お兄ちゃんは緊張した顔で、ちょっと離れた後ろの椅子に座っています。
「さて、クリスさんは海組に進級したいということですが…志望理由は何ですか?」
ギル先生が早速質問をしてきます。
昨日家族に話したように、魔導具師を目指すためだと話しました。
他にも様々な質問が先生達から出て、ときどき戸惑いながらも、一つ一つ答えていきました。
質問の内容は思ってたものと違って意外なものばかりで、「これって聞く必要あるのかな?」と思うものばかりでした。

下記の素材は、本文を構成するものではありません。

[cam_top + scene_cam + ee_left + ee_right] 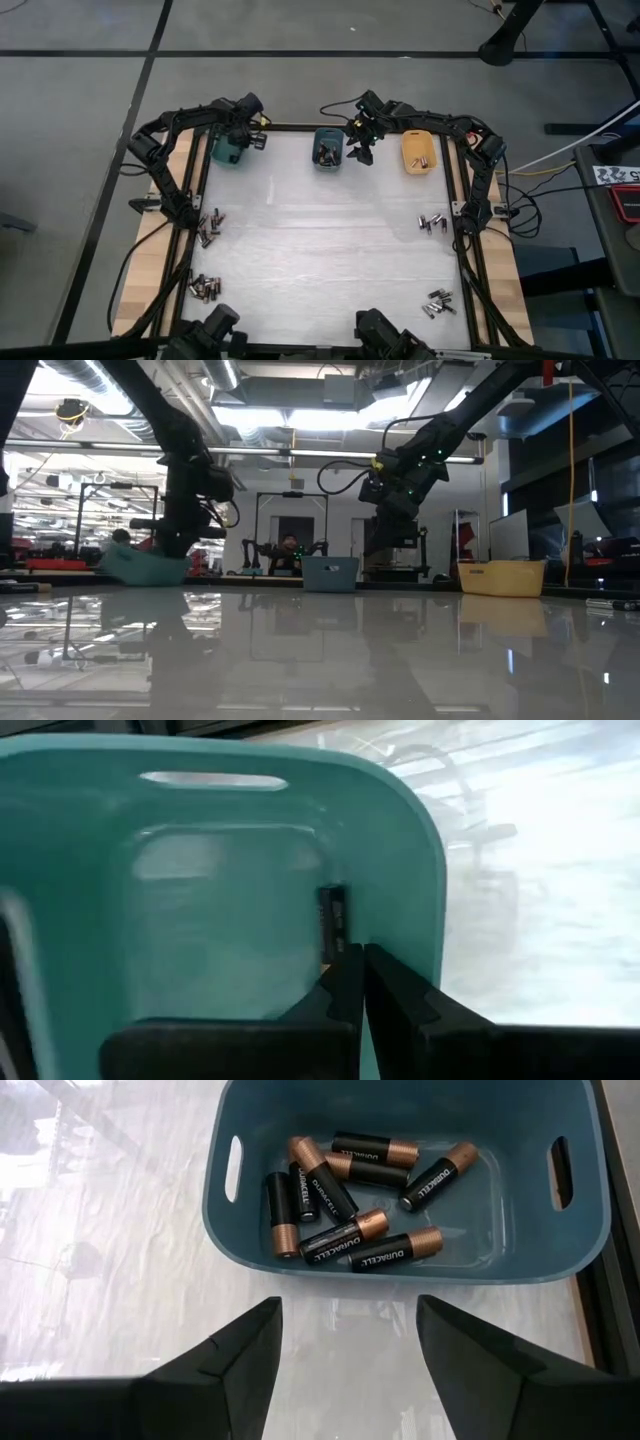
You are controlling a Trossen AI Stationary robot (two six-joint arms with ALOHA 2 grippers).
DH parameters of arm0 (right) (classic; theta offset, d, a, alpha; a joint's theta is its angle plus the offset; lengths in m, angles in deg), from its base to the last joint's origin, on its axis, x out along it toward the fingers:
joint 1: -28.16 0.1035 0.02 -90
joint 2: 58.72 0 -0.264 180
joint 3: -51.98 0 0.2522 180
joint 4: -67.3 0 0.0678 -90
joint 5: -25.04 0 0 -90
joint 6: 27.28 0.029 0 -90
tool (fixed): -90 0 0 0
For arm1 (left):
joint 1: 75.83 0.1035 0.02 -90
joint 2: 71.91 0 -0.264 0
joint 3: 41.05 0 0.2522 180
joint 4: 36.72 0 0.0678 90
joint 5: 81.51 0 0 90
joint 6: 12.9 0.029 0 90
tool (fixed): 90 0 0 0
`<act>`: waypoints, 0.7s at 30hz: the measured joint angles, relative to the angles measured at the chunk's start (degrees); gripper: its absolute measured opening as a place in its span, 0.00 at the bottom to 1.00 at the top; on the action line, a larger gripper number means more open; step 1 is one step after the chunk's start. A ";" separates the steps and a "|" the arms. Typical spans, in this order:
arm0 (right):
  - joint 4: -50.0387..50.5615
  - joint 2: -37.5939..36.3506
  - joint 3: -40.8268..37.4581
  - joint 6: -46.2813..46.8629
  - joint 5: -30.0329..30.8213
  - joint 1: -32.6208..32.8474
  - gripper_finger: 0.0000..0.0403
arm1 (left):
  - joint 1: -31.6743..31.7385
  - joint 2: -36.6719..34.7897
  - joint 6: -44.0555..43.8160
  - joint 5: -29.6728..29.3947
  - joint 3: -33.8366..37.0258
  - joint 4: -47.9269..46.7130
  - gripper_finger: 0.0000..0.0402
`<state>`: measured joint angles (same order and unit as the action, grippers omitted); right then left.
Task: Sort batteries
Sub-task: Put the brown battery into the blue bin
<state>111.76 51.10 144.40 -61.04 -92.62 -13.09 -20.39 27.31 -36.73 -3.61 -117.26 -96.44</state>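
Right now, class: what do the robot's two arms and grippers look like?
Both arms are black, jointed, with black cables looped alongside. The left gripper has two flat, matte black fingers with angular tips. The right gripper has matching wedge-shaped black fingers. Small green lights dot the right arm.

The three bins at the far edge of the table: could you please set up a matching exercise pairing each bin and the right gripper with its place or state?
Things:
1. teal bin
2. blue bin
3. orange bin
4. right gripper

Places or states:
A. far right, a few batteries inside
B. open, beside the blue bin
C. far left, rim pinched by the shut left gripper
D. middle, holds many batteries

Pairs: 1-C, 2-D, 3-A, 4-B
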 joint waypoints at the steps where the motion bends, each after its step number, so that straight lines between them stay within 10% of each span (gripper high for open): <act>1: 0.00 0.00 0.00 0.00 0.00 0.00 0.58 | 0.00 0.00 -0.03 0.07 -0.20 -0.11 0.01; 21: -0.02 0.00 0.01 -1.31 -0.01 0.00 0.58 | -0.55 -2.50 4.94 0.89 -11.51 -6.62 0.00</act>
<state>111.73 51.10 144.41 -62.36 -92.63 -13.09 -20.94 24.81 -31.79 -2.71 -128.76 -103.06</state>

嫌いな食べ物とか苦手なものなど、マイナスな質問ばかりで首を傾げそうになりました。
「最後に。クリスさんは魔法がまだ自分でうまく使えてないが、海組ではどうするつもりだ?」
リスト先生が私の一番の弱点を突いてきました。
お兄ちゃんがはらはらしながら、私を見ているのを背中で感じます。
「…わかりません」
「わからない?」
リスト先生の顔がちょっと険しくなりました。
この質問の答えは、失敗したかもしれない。
だけど、それは私にはまだ答えが出ていないこと。本当にわからないことだから、しょうがない。

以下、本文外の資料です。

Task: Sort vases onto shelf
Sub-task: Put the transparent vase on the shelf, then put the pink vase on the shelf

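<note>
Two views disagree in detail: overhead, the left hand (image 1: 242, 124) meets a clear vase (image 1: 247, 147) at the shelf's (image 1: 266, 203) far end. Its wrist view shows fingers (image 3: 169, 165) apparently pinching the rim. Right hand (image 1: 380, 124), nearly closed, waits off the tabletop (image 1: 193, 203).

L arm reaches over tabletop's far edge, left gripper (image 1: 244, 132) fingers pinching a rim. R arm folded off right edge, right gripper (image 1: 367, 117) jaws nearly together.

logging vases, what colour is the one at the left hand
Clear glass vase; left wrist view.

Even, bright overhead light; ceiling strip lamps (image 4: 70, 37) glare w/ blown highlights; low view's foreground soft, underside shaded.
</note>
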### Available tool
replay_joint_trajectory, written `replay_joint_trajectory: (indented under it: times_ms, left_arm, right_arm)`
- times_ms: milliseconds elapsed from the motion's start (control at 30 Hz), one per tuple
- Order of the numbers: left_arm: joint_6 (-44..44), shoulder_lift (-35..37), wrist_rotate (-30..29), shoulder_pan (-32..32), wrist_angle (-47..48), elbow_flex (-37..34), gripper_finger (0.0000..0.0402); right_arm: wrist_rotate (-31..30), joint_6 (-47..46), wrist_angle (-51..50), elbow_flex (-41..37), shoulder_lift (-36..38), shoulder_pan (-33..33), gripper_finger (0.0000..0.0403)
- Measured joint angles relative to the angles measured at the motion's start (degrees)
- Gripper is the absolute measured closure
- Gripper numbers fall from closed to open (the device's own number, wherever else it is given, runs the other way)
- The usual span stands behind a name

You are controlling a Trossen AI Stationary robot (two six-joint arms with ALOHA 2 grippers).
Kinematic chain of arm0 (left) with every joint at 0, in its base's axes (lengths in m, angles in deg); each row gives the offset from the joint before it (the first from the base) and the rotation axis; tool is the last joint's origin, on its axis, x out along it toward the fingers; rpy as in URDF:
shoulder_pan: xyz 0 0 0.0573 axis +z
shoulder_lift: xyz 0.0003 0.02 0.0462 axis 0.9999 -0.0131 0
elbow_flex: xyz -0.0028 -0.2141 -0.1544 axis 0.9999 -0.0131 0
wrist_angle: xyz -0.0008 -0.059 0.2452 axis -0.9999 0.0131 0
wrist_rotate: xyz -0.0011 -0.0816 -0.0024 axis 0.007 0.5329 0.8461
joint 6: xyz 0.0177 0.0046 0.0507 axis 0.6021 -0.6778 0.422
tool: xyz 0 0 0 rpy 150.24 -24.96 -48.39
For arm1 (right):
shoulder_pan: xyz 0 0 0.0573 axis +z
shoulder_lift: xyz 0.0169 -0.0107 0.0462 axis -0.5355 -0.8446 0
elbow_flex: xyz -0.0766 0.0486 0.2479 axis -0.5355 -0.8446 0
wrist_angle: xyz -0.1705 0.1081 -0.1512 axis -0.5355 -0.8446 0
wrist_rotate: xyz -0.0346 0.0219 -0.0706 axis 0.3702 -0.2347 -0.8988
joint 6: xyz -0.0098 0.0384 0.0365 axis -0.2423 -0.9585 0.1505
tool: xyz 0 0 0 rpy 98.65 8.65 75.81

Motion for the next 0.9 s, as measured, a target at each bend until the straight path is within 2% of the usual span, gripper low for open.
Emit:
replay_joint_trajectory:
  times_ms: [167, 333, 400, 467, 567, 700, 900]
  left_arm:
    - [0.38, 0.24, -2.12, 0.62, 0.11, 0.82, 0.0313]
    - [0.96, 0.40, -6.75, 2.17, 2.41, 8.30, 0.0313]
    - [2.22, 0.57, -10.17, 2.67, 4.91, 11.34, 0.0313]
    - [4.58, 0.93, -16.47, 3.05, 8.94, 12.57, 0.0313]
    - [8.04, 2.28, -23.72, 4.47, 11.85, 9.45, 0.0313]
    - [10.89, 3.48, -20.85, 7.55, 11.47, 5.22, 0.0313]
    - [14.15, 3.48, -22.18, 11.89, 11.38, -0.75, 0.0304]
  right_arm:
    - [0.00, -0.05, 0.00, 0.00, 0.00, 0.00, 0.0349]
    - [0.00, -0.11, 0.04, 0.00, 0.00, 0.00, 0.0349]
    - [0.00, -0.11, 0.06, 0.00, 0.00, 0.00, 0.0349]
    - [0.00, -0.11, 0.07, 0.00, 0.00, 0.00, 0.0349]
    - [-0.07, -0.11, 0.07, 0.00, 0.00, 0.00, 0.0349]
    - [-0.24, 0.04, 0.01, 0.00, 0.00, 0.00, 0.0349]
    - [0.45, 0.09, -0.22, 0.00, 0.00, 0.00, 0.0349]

「海組は、さっき説明したように実力主義だ。入るのは簡単だが卒業するのは難しい。課せられた課題ができなければ、できるまで続けなければいけないところだ」
リスト先生は厳しい顔でクロードお兄ちゃんと同じようなことを言います。
リスト先生…もしかして海組の卒業生なのでしょうか。
「わかっています。でも、私は海組に行きたいです。課題は、ずるいかもしれないけど、フォルトがいればできてしまうと思いますから」
レガロお兄ちゃんと先生達が息を呑んだのを感じました。
これは海組に行きたいと言った時、フォルトと二人で相談して決めたことです。
魔法が使えない私が魔法を使う感覚を覚えるなら、フォルトの魔法を使った方がわかりやすいとフォルトが言ったからです。

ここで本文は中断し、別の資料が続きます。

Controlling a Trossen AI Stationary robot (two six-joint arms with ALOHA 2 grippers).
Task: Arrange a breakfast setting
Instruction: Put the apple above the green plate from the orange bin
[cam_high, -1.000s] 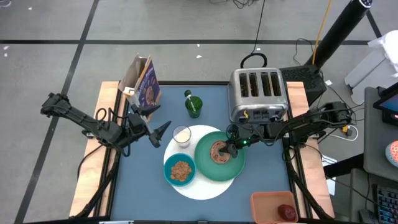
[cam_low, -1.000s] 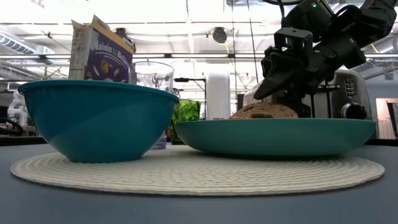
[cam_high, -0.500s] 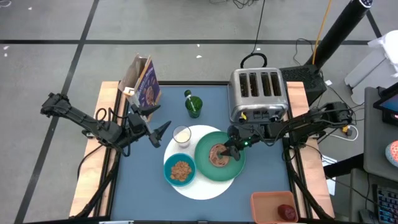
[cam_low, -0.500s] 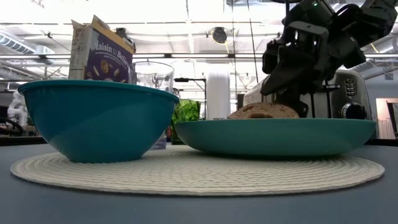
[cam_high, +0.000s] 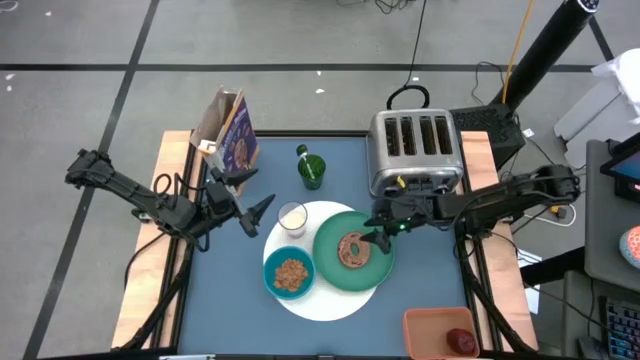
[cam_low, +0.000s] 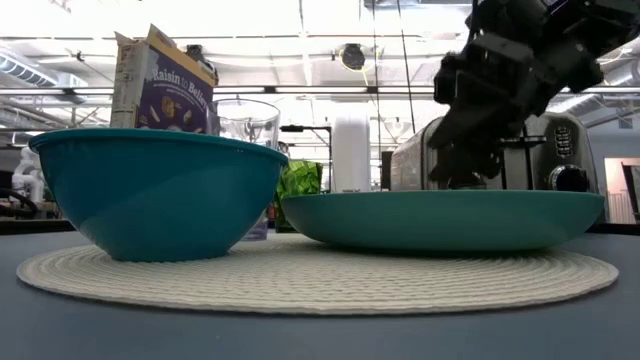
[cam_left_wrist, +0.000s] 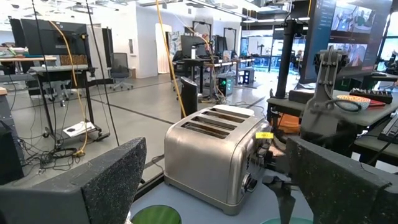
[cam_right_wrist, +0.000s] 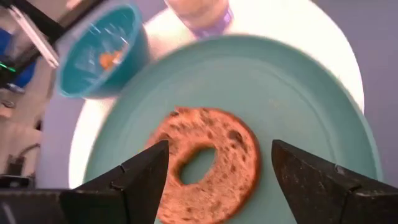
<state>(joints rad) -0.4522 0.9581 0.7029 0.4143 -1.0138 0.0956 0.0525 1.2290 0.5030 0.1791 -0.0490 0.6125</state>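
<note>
The right gripper (cam_high: 383, 234) (jaws apart, empty) hung at mid-frame over the bagel (cam_high: 352, 248); a low swing might nudge it off the plate (cam_high: 330, 262).

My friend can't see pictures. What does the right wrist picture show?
A toasted bagel lies flat on a green plate, with the right claw open just above it. Beyond the plate sit a teal bowl and a white mat.

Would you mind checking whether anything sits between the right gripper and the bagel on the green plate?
Nothing visible does: the open right gripper is just above the bagel, which lies flat on the green plate.
</note>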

言葉や見るだけで教えられるよりも、自分の中で魔法が生成され、直接感じることができるのは、どんな教科書や教師よりも勝るからです。
その感覚を経験しながら自分の魔力の使い方を模索することが今のところ海組に行く一番の目的です。
「私は、海組で自分の魔力と向き合いたいです。…私の魔力は、魔法を使うことができないそうですから」
「…それは、本当なの?」
ミリア先生が真剣な顔で問います。
他の先生はびっくりした顔で私を見つめます。
そういえば、魔法が使えないことは先生達には言っていませんでした。
「フォルトにはっきり言われたんです。私の魔力は魔法を使えないって。その理由はわからないけど、私の魔力は弱くて、よくわからないものなんです。魔法を使えないのは悔しいけど、魔力は魔法を使うためだけのものではないことを教えてくれた人がいました。だから、私は海組でそれを探したいです」
魔導具師になるためには、自分の魔力をコントロールすることが絶対条件です。
自分の魔力がよくわからないままなら、きっとクレスト様はそれを許さない。
だから、海組で探しながら学ぶんです。他の人から、自分の中から。
「魔法を使えないということは、周りから侮られる。クリスさんにフォルト様がいたとしても、それはクリスさんの力とはみなされないかもしれないわ。それでも、海組に行くのね?」
ミリア先生は、苦しげに眉をしかめながら言いました。
私は迷うことなく、大きく頷きます。